21 Kasım 2010 Pazar

Ne yardan, ne serden...

Akademiyi seçmiştim çünkü, patronların göbeğini daha fazla büyütmek, başka insanların cepleri dahi yokken kalantörlerin ceplerini daha fazla şişirmek ve benden yaşça büyük emekçi insanlarıma sözümona emir/akıl vermek istemiyor; özel sektördeki canhıraş rekabetçilikten de, kamudaki tekdüzelikten de hoşlanmıyor, üstelik nefret dahi ediyordum. Her türlü sinsi planların yapıldığı, yükselmek için birilerine çelme takman gerektiği ortamlarda, erdemli bir insan olmayı amaçlayan biri olarak kendime yabancılaşmak istemezdim doğrusu. Sonraları farkettim ki, yetiştireceğimiz çoğu insanın yine bir ensesi kalına, o da olmazsa sisteme hizmet edeceğini hiç düşünmemiştim. Böylesine naif duygularla akademiyi seçtiğime inanamıyorum, ama en azından kendimi avutacak tezlerim de yok değil benim...
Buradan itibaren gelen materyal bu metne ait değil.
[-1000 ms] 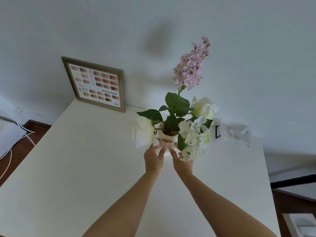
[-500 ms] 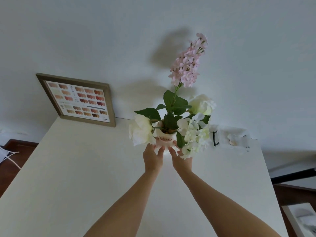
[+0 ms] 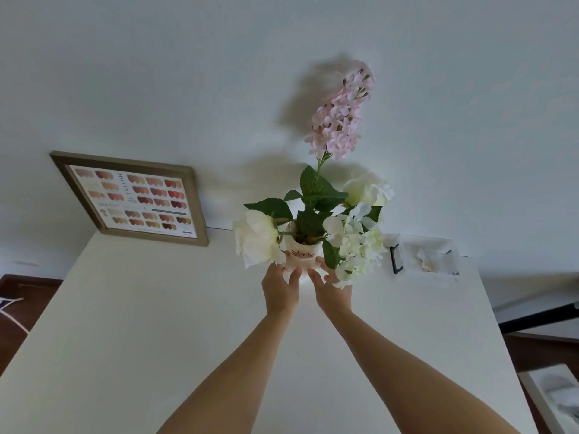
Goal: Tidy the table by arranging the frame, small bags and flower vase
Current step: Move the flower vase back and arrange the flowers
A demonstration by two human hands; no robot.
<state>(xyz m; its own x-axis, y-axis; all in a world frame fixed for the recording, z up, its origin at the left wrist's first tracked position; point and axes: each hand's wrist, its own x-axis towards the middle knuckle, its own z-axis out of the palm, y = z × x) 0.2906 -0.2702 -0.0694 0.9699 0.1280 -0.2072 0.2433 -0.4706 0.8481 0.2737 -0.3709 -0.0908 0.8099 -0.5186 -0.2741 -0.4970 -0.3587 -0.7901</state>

Sanayiye/ekonomiye yapılan dolaylı katkının daha fazla sayıda insana gelir kapısı aralayacağını bilsem de, gelir sınıfları arasındaki uçurumun sürekli artacak olması içimi korkutuyor açıkçası. Sonucun dolaylı olarak iyiye hizmet etmesi, bu transparan adaletsizliğinin oluşmasına katkıda bulunmama isteğime ket vuran bir sebep oluyor. İşe alınan yeni bir emekçinin meskenindeki sevinci ve heyecanı tahayyül edebilir misiniz? Akşam, evde eşini dörtgözle bekleyen bir kadın(adam) ve tencerede pişen yemeğin ağır ağır yükselen buharı, pencereden dışarıyı gözetleyerek babasının geldiğini haber verecek bir ufaklık, elinde paketlerle birlikte, kasketinin salınım yapan görüntüsüyle, kıt kanaat aldığı bir oyuncağı çocuğuna götürmenin sevincini yaşayan, ayağını sürüne sürüne hanesine gelen bir baba...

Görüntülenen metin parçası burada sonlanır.